— EXERCISE DESCRIPTION —
Each line of the data below should be repeated exactly.

****************************************

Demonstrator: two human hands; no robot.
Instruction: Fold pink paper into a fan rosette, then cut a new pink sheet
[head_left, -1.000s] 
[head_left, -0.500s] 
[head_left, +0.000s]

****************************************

— EXERCISE RESULT —
Demonstrator: two human hands; no robot.
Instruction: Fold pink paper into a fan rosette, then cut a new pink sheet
[head_left, -1.000s] 
[head_left, -0.500s] 
[head_left, +0.000s]

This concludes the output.